What neither money nor media attention elicited, ingenuity supplied. Every other week Pikó, joined by residents and professionals, strolled through the district’s neighbourhoods, with hundreds watching a live stream on Facebook. Yet more voters fill in questionnaires that inquire about their concerns and problems. There are pop-up events calling for bus stops and pedestrian crossings. Pikó would bike from one street to another or call on people door to door. Before deciding to stand as a district councillor, he was a presenter and journalist on the small radio station “Klubrádio”, sympathetic to the opposition.
“After pressure from the ruling party, the electoral commission filed a complaint and, 24 hours later and shortly before the election, the police occupied the laundry and seized every computer.”
But the campaign machine of the incumbent Fidesz party gradually began to get up speed. Local authority trucks with hydraulic arms put up billboards with the name of the Fidesz candidate, Botond Sára, and the less than inspiring legend “Order, Security, Development”. The street cleaners were also busy, scrubbing away little painted hearts with “I love the Eight!” sprayed on the pavements during the night by C8 supporters. But not only was the entire city authority working for the main party, the Fidesz’s agit-prop department also entered the fray. Letterboxes filled up with pamphlets, and social media accounts filled up with anti-opposition trolling.

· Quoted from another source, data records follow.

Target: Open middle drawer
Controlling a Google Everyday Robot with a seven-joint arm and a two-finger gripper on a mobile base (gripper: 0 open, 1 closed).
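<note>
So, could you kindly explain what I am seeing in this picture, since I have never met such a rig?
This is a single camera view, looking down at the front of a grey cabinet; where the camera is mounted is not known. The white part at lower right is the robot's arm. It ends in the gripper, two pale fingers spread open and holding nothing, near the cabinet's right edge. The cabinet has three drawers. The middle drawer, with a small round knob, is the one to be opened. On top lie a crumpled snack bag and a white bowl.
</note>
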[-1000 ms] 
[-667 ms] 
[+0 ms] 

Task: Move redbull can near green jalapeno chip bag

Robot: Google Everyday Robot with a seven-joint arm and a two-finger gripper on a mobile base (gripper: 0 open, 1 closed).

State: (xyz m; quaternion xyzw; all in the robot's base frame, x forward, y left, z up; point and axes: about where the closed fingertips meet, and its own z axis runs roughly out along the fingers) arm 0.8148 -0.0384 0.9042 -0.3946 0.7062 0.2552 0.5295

Late one evening, Tessza the campaign manager took the election’s most arresting photo. Of five activists in an old laundry in a dilapidated backyard which served as C8’s headquarters. They were checking a list of supporters’ signatures that each election candidate has to submit. Hundreds of sheets of paper needed to be handed in to the electoral commission the following morning. Tessza posted the picture on Facebook’s closed C8 group page. But a troll had infiltrated the group page forwarded the photo to the Fidesz-supporting press, writing that data about voters was being unconstitutionally tampered with in the Eighth District. After pressure from the ruling party, the electoral commission filed a complaint and, 24 hours later and shortly before the election, the police occupied the laundry and seized every computer.
What Fidesz had hoped to be the deciding blow backfired. Suddenly, “Pikó and his gang” were on everybody’s lips. Even the international media were reporting on the first orchestrated police action since 1989 on an opposing party in an election.
Meanwhile, the old laundry has now become a working space. C8 appoints experts to committees and is working on plans for socially sustainable living spaces, transforming public transport and climate protection. Since losing the local elections, the state government is trying to further squeeze local autonomy and is rewriting the election rules to make it all but impossible for the opposition to win parliamentary elections due in 2022. The path to democratic renewal in Hungary has just got longer. This won’t depend on possible EU sanctions; it has to come from below.